Using repurposed HDAC inhibitors to promote beta-cell survival

Interferons (IFN) play an important role in the pathogenesis of type 1 diabetes (T1D). They signal via signal transducer and activator of transcription 1 (STAT1).

STAT1 activity is canonically regulated by phosphorylation, however we have reported that histone deacetylase (HDAC) 6 can also control STAT1 activity by modifying STAT acetylation in beta-cells. We present preliminary data that broad-spectrum HDAC inhibitors, already in clinical use, target this pathway.

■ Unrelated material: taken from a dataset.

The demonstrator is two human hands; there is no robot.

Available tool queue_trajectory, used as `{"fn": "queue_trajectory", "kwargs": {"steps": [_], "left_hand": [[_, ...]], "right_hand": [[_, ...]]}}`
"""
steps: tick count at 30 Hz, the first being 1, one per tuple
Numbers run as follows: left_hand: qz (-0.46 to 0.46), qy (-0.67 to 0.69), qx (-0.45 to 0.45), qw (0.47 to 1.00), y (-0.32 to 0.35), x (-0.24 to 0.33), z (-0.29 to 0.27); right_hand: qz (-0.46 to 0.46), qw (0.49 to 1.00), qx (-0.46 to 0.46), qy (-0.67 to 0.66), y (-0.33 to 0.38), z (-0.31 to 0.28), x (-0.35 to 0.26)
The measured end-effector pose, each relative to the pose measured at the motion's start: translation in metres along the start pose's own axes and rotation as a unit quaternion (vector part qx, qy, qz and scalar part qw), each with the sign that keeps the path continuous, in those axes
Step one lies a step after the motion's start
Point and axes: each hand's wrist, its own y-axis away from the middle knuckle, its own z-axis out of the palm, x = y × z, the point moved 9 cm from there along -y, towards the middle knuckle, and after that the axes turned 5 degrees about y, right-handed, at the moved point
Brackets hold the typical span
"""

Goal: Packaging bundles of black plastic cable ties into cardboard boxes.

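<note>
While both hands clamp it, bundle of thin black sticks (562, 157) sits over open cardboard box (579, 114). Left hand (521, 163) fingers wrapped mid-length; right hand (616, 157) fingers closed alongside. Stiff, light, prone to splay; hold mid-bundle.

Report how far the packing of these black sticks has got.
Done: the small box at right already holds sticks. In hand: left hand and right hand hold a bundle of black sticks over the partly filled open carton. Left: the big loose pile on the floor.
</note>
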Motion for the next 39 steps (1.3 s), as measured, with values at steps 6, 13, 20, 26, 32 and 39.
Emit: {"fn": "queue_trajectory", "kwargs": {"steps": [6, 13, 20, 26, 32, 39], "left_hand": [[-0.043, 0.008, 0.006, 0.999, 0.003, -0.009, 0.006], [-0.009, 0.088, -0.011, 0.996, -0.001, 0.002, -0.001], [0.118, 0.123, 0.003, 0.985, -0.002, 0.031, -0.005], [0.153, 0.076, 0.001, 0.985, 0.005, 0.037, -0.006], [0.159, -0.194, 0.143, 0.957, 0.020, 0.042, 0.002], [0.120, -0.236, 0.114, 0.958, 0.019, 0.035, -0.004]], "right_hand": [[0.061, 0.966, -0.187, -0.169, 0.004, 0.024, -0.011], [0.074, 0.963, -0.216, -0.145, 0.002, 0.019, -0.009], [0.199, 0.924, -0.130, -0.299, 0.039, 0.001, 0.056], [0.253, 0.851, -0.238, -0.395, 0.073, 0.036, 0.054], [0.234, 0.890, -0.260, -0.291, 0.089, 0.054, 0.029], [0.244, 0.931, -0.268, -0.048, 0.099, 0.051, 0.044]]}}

Our proposal aims to assess whether these inhibitors could be repurposed as a T1D treatment.

We will address this by fully characterising the impact of the clinically used broad-spectrum HDAC inhibitors, SAHA and Romidepsin, on IFN signalling in EndoC-βH1 cells and human islets; examining STAT1 phosphorylation, localisation, transcriptional activity and downstream gene/protein expression (e.g.

HLA-I).

To identify the HDAC isoforms responsible we will individually knockdown HDACs and examine which reciprocates the effect of the inhibitors.

Expression of HDAC isoforms identified to regulate STAT1 signalling will be explored in pancreas from people with and without T1D.

Finally, we will examine whether HDAC inhibitors can work additively with other putative T1D treatments which target the same pathway (JAK inhibitors). Together, these data will inform on the therapeutic potential of HDAC inhibitors as a T1D treatment.